W3connect
WarnAudited by ClawScan on May 10, 2026.
Overview
This skill is meant for crypto payments, but it tells the agent to call an unreviewed local wallet service with 2FA codes and no clear transaction-confirmation limits.
Use this only if you recognize and trust the local service running on 127.0.0.1:5333. Before giving any authenticator code, verify the exact chain, token, amount, recipient address or email, and fees, and consider disabling autonomous agent invocation for payment actions.
Findings (4)
Artifact-based informational review of SKILL.md, metadata, install specs, static scan signals, and capability signals. ClawScan does not execute the skill or run runtime probes.
If the agent uses the wrong recipient, token, chain, or amount after receiving a code, funds could be sent irreversibly.
This raw HTTP request is documented as the way to send ETH or USDC. The artifacts do not require a separate transaction preview, user confirmation, or limits on recipient and amount before the agent can call it.
curl http://127.0.0.1:5333/send?code=[code]&chain=[chain]&to_address=[to_address]&token=[token]&amount=[amount]
Require explicit user confirmation of the exact chain, token, amount, recipient/email, and fee before every transfer; prefer wallet-native signing prompts or a safer scoped payment interface.
Providing a 2FA code may let the agent authorize a payment during the code’s validity window, beyond what the user intended if the transaction details are not tightly checked.
The authenticator code is a delegated authorization factor for wallet transactions. The skill treats it as an agent parameter and the registry does not declare a credential contract for this authority.
Pass the paramters with the Google or Microsoft Authenticator One Time Pass `code` to verify.
Only provide a code after reviewing the exact transaction in a trusted interface. The skill should declare its credential requirements and avoid passing one-time codes in URL query strings.

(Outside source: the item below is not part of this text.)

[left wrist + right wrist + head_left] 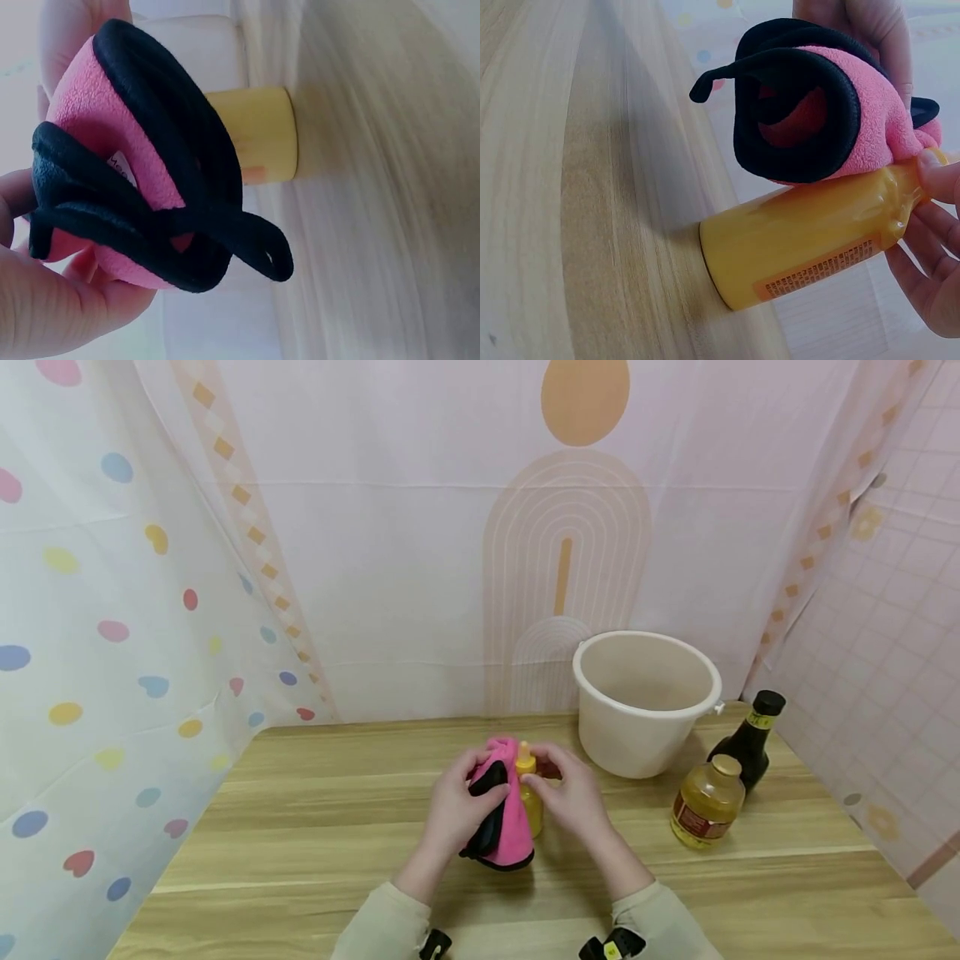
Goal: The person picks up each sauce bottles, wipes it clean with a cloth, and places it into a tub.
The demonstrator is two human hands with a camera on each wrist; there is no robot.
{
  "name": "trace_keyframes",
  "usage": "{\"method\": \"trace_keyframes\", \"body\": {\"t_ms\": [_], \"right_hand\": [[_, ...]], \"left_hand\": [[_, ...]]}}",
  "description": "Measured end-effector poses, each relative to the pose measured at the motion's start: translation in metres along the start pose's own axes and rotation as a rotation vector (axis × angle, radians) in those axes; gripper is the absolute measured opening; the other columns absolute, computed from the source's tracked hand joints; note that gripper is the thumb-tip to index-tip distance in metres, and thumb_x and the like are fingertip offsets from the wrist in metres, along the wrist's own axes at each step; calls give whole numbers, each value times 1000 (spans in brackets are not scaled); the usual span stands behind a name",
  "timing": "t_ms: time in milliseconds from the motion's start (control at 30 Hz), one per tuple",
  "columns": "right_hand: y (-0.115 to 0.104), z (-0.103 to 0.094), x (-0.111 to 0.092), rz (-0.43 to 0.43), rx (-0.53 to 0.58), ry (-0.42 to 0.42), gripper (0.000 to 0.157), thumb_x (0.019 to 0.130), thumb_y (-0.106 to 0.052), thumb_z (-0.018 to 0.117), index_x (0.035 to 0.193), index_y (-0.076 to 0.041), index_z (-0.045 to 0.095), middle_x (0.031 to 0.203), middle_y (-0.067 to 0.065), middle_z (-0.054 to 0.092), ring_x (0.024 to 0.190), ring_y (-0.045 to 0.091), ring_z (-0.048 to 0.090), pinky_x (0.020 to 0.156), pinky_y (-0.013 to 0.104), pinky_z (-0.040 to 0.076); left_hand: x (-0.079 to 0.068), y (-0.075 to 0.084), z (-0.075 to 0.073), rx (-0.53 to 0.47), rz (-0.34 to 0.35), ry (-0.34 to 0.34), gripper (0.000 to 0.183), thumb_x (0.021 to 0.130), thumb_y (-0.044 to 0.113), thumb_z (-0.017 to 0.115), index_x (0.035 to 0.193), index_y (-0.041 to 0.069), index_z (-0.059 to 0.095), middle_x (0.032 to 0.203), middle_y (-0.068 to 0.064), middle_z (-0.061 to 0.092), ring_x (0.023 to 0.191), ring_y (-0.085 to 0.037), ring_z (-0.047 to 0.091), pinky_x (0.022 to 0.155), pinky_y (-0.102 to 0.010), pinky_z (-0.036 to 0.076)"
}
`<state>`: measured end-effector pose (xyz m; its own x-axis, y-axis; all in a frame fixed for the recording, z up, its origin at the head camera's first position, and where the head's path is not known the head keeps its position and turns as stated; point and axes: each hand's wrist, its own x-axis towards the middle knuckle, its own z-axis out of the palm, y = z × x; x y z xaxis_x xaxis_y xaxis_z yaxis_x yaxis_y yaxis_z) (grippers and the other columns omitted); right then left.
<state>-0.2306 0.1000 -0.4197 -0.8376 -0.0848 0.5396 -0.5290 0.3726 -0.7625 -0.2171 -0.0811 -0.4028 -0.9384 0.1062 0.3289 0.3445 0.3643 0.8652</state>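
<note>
My left hand [468, 806] grips a bunched pink cloth [516, 827] with black edging and a hanging loop, held above the table. In the right wrist view the cloth [881, 112] lies against the side of a yellow squeeze bottle [802, 225] with a pointed nozzle. My right hand [573, 793] pinches that bottle [533, 810] near its neck, thumb on the near side. The bottle stands upright, its base at the wooden tabletop. From the left wrist the cloth [112, 105] hides the bottle's upper part.
A white bucket [626, 739] stands at the back right of the wooden table [315, 827]. Right of it are a jar of amber liquid [705, 802] and a dark bottle [742, 747] with a black cap. Patterned curtains [405, 568] hang behind and at both sides.
</note>
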Motion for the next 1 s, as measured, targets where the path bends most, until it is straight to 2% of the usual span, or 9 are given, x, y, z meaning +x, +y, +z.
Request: {"method": "trace_keyframes", "body": {"t_ms": [233,533,767,1000], "right_hand": [[1,0,-1,1,-4,-7,30,82,-2,78,111,-6,68,103,5,68,94,23,66,83,39,54],[0,-1,0,13,-7,-9,30,83,-1,77,111,-6,68,104,6,68,96,23,66,84,39,54],[-2,-1,-1,45,-28,-15,31,84,-1,77,113,-6,68,106,5,68,96,20,66,84,36,54],[-2,0,0,16,-17,-2,31,83,0,77,112,-5,68,105,6,68,95,22,66,82,36,55]], "left_hand": [[-1,-1,3,67,29,15,37,79,15,84,111,11,65,105,-6,67,91,-21,61,78,-42,52],[0,-8,1,90,51,-6,35,78,5,82,109,10,65,105,-7,67,95,-25,61,82,-46,52],[-6,-31,3,75,-42,-41,34,76,5,83,106,9,65,100,-8,66,91,-24,60,78,-43,52],[-5,-46,5,114,-138,-115,34,78,10,83,105,9,64,100,-7,65,91,-23,59,78,-42,53]]}}
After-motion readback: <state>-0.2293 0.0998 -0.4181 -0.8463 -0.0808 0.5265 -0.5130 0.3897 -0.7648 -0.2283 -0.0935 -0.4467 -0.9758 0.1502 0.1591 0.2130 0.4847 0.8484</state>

Users cannot verify from these artifacts what software is actually receiving the authenticator code, signing transactions, or calling the payment API.
The artifacts provide no reviewed implementation or provenance for the localhost wallet service that the skill relies on for high-impact financial transfers.
Source: unknown; Homepage: none; No install spec — this is an instruction-only skill; No code files present
Provide a trustworthy source, install instructions, pinned/auditable implementation, and a clear description of the localhost service and its security model.
Recipient email addresses and payment details may be shared with an external payment service.
Pay-to-email necessarily sends recipient email and transaction-related data through a payment API, but the artifacts do not describe the API endpoint, retention, or privacy boundaries.
We need an on-chain call and then an API call to PUSDC. ... to_email: The email address we are sending to.
Use this only when the recipient email can be shared with the payment provider, and request clearer documentation of the provider endpoint and data handling.